The JREF/ISF debunking crowd certainly doesn't help with its tough-on-truthers style, but that cannot be the reason you insist your mission is that of the anthropologist, recording "debunking subculture memes" and insisting you are merely documenting things that to any casual observer are so forlorn, the real motives emerge between the lines despite the pretense.
Frankly I find that to be the real puzzle - why your motivation is given such a pass. The bottom line is that a few folks hurt your feelings, didn't they? Someone owes you an apology, don't they? Probably Ryan Mackey does, doesn't he? It seems the list of folks that ought to address your grievances is the same you constantly cite under the guise of some "meme" they allegedly got wrong, "memes" so trivial they cannot possibly warrant the deep anthropological mission of debunking-subculture-meme-documenter you pretend to be on.
I propose an M_T apology thread. I think it will help everyone.
Actually, the history behind all this is rather amusing. It's all rooted in, believe it or not, the Truth Movement's reaction to NIST NCSTAR.
For obvious reasons, debunkers referred often to NSCTAR when addressing various Truther claims about the collapse of the two towers. The reports were generated by numerous collaborating experts and peer-reviewed, and thus legitimately authoritative. Attacking the credibility of NCSTAR therefore became one of the Truth Movement's top priorities.
One point of attack was that NCSTAR initially did not address the mechanics or energetics of progressive collapse once initiated. (I made the analogy, on several occasions, of a report explaining how a dam broke, omitting any explanation of why the water then poured downhill and leveled buildings downstream.) Instead, it simply stated that continued progressive collapse, once initiated, was inevitable.

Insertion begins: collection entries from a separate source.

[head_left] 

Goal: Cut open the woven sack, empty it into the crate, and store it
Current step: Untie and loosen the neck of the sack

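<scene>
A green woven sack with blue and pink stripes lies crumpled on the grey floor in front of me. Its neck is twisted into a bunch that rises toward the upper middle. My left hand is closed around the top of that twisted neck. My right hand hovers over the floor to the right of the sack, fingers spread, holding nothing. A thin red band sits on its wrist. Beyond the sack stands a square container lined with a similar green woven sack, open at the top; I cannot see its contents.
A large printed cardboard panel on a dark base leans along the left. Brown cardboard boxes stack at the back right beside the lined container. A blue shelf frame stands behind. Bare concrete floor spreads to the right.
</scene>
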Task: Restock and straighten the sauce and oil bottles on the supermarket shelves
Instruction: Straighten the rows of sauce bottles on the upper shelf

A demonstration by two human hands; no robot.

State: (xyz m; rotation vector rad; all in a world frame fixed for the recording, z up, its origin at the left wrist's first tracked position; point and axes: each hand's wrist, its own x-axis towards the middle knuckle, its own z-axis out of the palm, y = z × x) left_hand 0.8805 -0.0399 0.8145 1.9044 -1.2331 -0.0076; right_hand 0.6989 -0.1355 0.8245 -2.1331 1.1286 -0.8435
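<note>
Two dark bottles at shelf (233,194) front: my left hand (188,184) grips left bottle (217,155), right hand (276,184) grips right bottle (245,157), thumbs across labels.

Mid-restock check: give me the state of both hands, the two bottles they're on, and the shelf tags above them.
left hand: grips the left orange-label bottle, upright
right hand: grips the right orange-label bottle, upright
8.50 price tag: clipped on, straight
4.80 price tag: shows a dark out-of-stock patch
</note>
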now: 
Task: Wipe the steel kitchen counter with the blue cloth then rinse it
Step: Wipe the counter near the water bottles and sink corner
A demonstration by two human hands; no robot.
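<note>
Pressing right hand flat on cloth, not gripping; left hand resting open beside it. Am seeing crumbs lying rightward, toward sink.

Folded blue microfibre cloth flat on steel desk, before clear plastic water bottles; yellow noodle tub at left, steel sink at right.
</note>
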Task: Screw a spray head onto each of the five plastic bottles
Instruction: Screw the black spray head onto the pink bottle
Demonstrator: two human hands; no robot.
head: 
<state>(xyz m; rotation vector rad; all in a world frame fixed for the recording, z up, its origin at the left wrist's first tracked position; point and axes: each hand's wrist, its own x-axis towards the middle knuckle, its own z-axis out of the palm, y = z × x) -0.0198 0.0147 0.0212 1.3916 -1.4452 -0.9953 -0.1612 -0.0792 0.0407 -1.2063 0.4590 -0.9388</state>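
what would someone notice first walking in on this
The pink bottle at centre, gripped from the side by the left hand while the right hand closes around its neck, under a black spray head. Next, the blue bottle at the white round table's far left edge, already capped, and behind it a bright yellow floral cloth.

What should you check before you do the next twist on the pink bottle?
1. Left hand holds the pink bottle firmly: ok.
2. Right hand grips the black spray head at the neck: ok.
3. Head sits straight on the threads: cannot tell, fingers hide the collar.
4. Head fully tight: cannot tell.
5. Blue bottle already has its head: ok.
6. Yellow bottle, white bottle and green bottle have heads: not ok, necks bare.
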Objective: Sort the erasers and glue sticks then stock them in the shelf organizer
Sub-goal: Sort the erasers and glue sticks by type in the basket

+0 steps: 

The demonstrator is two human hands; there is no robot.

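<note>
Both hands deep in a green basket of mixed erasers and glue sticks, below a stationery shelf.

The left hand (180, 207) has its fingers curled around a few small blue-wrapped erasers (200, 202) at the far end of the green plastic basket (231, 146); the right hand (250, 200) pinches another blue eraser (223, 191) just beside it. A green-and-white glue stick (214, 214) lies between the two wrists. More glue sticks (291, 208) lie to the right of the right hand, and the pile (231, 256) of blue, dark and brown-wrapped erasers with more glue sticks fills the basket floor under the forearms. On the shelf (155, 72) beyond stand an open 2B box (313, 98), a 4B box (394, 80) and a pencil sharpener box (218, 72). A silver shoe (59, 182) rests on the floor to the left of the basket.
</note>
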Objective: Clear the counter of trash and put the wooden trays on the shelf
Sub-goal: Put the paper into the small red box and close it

Truthers frequently attempted to represent that "omission" as a substantial failure of NIST's duty to investigate the engineering basis for the events. The counter to that argument is that progressive collapse continuing once initiated in a tall structure is not a point that was ever in serious dispute in the engineering community. Ah, but what's the evidence for that? Where are the peer reviewed papers saying so?
That's where Bazant and Zhou's original progressive collapse paper, "BZ," came in. As a limiting case ("best case for collapse arresting") model, it shows that the structure cannot absorb the energy necessary to arrest collapse, and so the progressive collapse proceeds to the ground. All the details of that analysis, such upper and lower "blocks" and "crush-down" and "crush-up," are artifacts of the particular limiting case model. They may or may not apply to the real events, because the real events did not conform to the limiting case; for example, all the columns did not absorb the maximum amount of energy by bending at multiple hinges; instead, they absorbed almost no energy because the connections between the floors and the columns sheared away and the columns ended up breaking apart at their column-on-column welds instead. What does apply to the real case is the demonstrated impossibility of collapse arrest even given the best-case-for-collapse-arrest assumptions.
And that's the entire extent of the relevance of any of Bazant's work to 9/11 conspiracists or their conspiracy theories. (That is, to the topics of this sub forum.) Even if Bazant's calculations in BZ were shown to be wrong, which no Truther has even attempted let alone succeeded at showing, the only effect on 9/11 Truth would be to slightly weaken the debunkers' argument that progressive collapse is a known and expected phenomenon given the conditions existing on 9/11, which in turn would strengthen (to a trivially slight degree) the Truther contention that NCSTAR was negligently incomplete.
Nonetheless, discrediting Bazant by any means possible became the obsession of a portion of the Truth Movement. Such was the intensity of the Truthers' ideological hatred of NCSTAR that even that echo of its echo continues to smolder here and there, including on this thread.
So, if ROOSD is "a better model" than BZ's (which it is in some ways as a math-free casual explanation, and isn't in others) then that means BZ is "wrong," which means that progressive collapse is suspicious, which means that NCSTAR is incomplete, which means... I forget, something about 9/11 and indoor employment that no one even admits to believing any more.
All the better if ROOSD is not only the better model, but one that debunkers never thought of themselves because they were too busy misunderstanding, misrepresenting, and worshipping Bazant's papers. (The latter of which, it seems to now be coming out, were not relevant to 9/11 conspiracy theories in any way, and therefore were rarely mentioned or even read by most debunkers until Major_Tom started asking probing questions about them as part of his ongoing attempts to discredit Bazant.)
The really interesting thing is the success Major_Tom had with his own meme of debunkers misunderstanding, misrepresenting, and idolatrously venerating Bazant's papers, getting even claimed non-conspiracy-theorists to repeat it frequently, apparently in the interest of seeming fair and balanced. If one really were interested in the sociology or memetics of this subforum, it might be more interesting to focus on that, or at least include it.